▶ [Requirement] Copy out each line of the data below in which the string "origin" appears.

Start of Source material

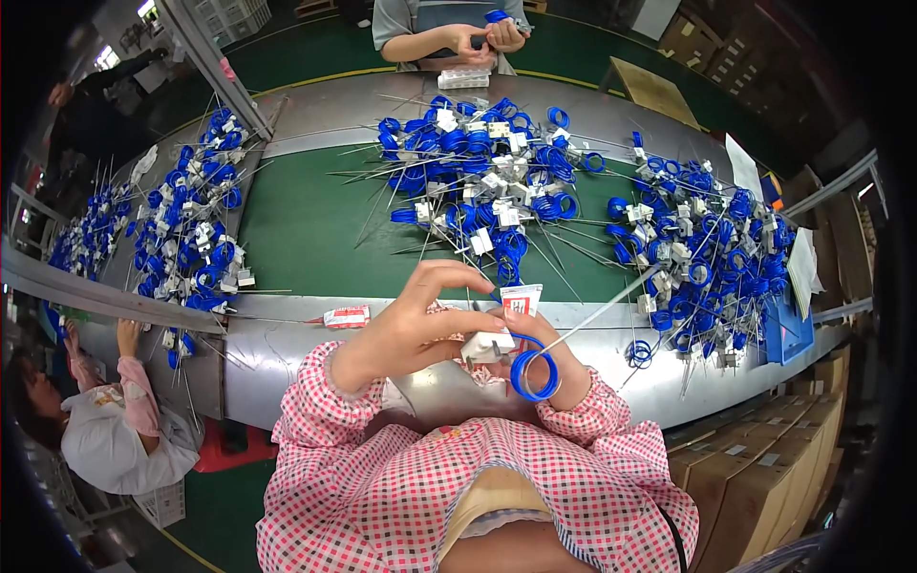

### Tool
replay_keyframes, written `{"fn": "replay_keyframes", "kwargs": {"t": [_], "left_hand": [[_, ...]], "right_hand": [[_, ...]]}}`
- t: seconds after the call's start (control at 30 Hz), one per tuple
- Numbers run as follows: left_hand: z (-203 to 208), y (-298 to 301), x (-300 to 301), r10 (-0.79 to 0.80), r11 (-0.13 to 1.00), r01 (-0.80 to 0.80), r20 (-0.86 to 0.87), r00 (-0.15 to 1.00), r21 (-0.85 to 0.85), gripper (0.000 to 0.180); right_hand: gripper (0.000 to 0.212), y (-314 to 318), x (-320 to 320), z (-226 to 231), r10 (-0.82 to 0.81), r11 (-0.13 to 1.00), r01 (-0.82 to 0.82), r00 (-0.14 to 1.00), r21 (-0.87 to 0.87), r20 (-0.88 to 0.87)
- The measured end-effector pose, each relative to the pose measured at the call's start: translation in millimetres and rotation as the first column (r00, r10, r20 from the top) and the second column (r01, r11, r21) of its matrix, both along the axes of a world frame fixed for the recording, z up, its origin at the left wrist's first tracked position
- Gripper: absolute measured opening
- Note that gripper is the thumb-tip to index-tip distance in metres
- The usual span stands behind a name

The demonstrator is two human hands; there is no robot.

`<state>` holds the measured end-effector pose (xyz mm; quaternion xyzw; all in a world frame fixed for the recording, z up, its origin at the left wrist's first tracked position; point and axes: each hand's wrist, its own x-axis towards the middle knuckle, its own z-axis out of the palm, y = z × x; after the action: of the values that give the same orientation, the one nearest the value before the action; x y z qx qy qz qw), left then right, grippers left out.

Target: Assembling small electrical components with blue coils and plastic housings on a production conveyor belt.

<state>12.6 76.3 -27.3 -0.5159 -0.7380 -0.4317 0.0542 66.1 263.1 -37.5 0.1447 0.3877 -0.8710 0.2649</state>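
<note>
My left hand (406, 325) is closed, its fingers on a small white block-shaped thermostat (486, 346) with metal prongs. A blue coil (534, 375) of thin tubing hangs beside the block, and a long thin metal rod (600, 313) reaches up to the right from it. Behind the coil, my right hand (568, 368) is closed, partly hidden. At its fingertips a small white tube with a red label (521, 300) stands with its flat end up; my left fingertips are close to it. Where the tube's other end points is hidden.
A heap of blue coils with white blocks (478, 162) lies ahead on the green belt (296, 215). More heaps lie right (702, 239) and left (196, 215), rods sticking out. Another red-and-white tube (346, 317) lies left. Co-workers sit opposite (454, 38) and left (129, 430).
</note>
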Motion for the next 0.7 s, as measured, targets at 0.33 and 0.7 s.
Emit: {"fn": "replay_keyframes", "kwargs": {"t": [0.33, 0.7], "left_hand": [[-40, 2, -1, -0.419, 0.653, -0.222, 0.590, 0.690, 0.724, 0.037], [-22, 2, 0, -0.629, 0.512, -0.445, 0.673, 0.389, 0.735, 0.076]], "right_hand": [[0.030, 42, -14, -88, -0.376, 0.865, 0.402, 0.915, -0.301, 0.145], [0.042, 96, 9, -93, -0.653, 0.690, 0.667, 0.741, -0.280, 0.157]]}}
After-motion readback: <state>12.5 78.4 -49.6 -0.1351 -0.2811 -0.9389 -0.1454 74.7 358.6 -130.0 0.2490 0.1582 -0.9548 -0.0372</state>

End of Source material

▶ [Result]
- The measured end-effector pose, each relative to the pose measured at the call's start: translation in millimetres and rotation as the first column (r00, r10, r20 from the top) and the second column (r01, r11, r21) of its matrix, both along the axes of a world frame fixed for the recording, z up, its origin at the left wrist's first tracked position
`<state>` holds the measured end-effector pose (xyz mm; quaternion xyzw; all in a world frame fixed for the recording, z up, its origin at the left wrist's first tracked position; point and axes: each hand's wrist, its own x-axis towards the middle knuckle, its own z-axis out of the palm, y = z × x; after the action: of the values that give the same orientation, the one nearest the value before the action; x y z qx qy qz qw), left then right, grippers left out.

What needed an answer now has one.